L’incapacité de certains partis de présenter des listes pose des questions importantes sur leur légitimité ainsi que sur leur existence, et semblent donc justifier les consultations en cours pour l’élaboration d’une nouvelle loi sur les partis politiques qui pourrait mener à la dissolution des partis qui ne se présentent pas aux élections et par là même renoncent d’une certaine façon à leur mission première.

Pour d’autres partis au contraire, ces municipales sont une aubaine. Nida en particulier, très affaibli par les dissensions internes, la lutte des clans et les scissions, et considéré même comme agonisant, a surpris tous les observateurs en réussissant à présenter des listes dans toutes les municipalités, ce qui constitue en soi un exploit.

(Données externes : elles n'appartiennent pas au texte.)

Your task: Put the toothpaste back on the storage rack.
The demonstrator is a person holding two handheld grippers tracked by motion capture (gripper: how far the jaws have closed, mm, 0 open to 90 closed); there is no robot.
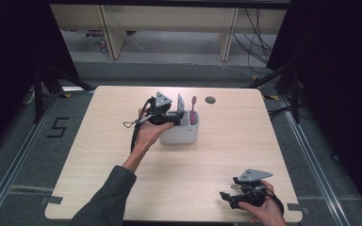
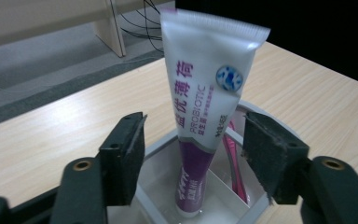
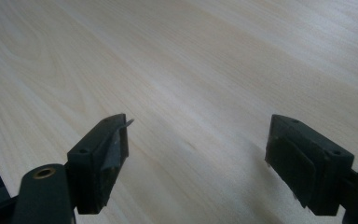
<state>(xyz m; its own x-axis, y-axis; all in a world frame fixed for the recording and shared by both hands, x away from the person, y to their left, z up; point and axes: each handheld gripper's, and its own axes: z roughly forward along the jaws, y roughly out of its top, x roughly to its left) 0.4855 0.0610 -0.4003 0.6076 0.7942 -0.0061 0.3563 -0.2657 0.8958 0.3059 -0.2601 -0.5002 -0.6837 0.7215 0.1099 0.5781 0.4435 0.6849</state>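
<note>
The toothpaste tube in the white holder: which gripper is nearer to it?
Left. The left gripper is at the toothpaste tube, open jaws on either side, not touching. The right gripper rests open near the table's front right corner, far away.

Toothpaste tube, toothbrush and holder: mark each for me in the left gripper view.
Toothpaste tube [image 2: 204,88], left gripper view, on its white printed body.
Toothbrush [image 2: 235,161], left gripper view, on its pink handle.
Holder [image 2: 256,112], left gripper view, on its far rim.

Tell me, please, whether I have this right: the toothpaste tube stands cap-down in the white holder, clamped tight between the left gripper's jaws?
Not quite: the left gripper is open, its pads clear of the toothpaste tube, as the left gripper view shows. The tube does stand cap-down in the white holder.
</note>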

Un enjeu pour le modèle de décentralisation et de démocratie participative

Ces élections sont significatives en ce qu’elles constituent les premières élections municipales libres et démocratiques en Tunisie. Elles le sont aussi parce qu’elles sont censées constituer la première étape dans le processus de mise en place de la décentralisation telle que définie dans le chapitre VII de la Constitution du 27 janvier 2014. Ce chapitre, intitulé « le pouvoir local », établit une décentralisation à trois niveaux : le niveau local avec les municipalités, le niveau régional avec les régions et le niveau suprarégional avec les districts. Ce chapitre, qui propose une organisation du pouvoir local régi par les principes de liberté, de subsidiarité et de démocratie participative, a été adopté sans la moindre résistance de la part des acteurs politiques formant l’Assemblée Constituante, donnant ainsi une indication claire de la volonté politique qui a présidé à son élaboration.

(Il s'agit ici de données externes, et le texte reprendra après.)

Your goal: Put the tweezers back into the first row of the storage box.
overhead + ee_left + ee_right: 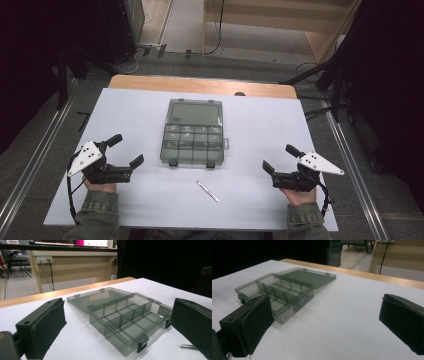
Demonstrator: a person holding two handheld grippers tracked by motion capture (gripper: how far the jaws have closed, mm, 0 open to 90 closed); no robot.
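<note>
A smoky clear compartment box (192, 145) lies open in the middle of the white board, its lid (195, 112) folded flat toward the far side. The compartments look empty. A thin metal tool (207, 191), like tweezers, rests on the board in front of the box. My left gripper (127, 150) is held low at the box's left, open and holding nothing. My right gripper (279, 158) sits at the right, also open and holding nothing. The left gripper view looks between the jaws at the box (127, 320) and the tool's tip (187, 346). The right gripper view has the box (274, 292) at its left.
The white board (260, 125) covers a wooden table whose far edge (200, 85) shows beyond it. Dark stands and cables (325, 75) flank the table on the floor. A wooden desk (75, 262) stands in the background.
</note>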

Ce chapitre n’est malheureusement pas applicable en l’état, puisqu’il nécessite l’adoption d’une législation secondaire, et notamment du Code des collectivités locales, qui à deux semaines des élections, n’est toujours pas adopté. Cela signifie que les futurs conseillers municipaux ne savent toujours pas quelles compétences ils auront à exercer ni de quel degré d’autonomie ils pourront jouir. Malgré les promesses de l’ARP de conclure ce texte avant le début du scrutin, il est légitime de s’interroger : pourquoi ce retard ? Le blocage, qui n’est pas le fait d’une formation politique particulière, est lié surtout à la remise en question du modèle imaginé dans la Constitution, considéré comme trop ambitieux, allant au-delà des capacités réelles des futures collectivités locales, et pour certains menaçant l’unité même du pays.

Le risque est donc d’assister à la mise en place d’une décentralisation au rabais qui n’offrirait qu’une liberté de gestion très limitée et très peu de prérogatives propres pour les collectivités locales et qui ne permettrait pas de faire éclore tout le potentiel de la démocratie participative. La seule réelle perspective proposée est plutôt informative et consultative que participative. Les optimistes diront qu’il s’agit là d’un bon début. Il semble acquis que le simple scrutin du 6 mai ne suffira pas à transformer la culture politique héritée de ces dernières décennies.